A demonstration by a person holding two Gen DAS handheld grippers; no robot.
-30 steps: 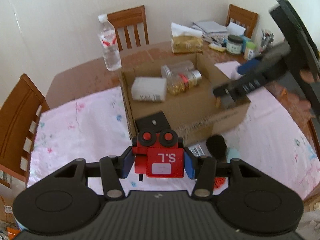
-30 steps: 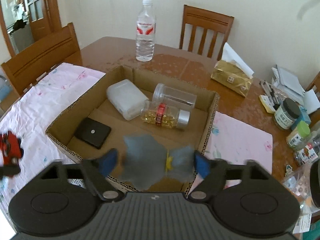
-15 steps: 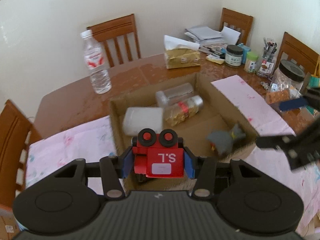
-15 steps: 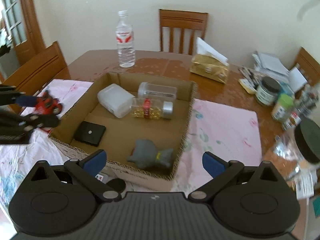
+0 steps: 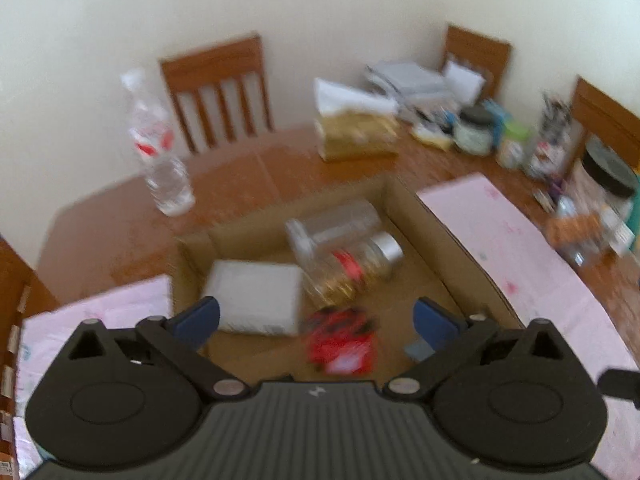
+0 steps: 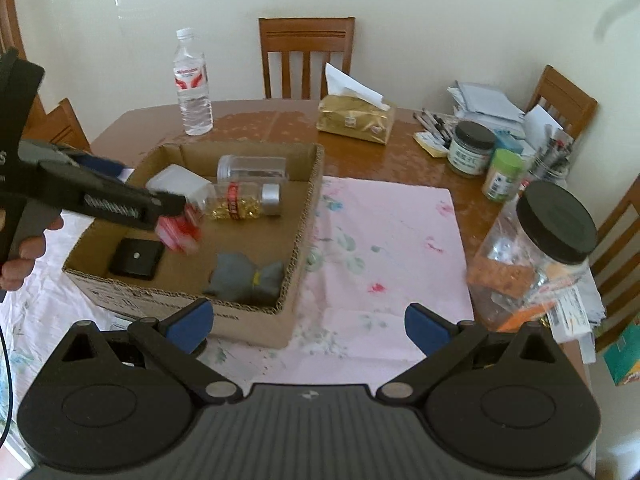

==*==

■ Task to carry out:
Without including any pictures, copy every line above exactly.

■ Result for this task:
A demonstration by a person holding two Gen DAS handheld grippers; no robot.
-30 steps: 
-30 steps: 
-15 steps: 
-15 steps: 
+0 steps: 
+0 steps: 

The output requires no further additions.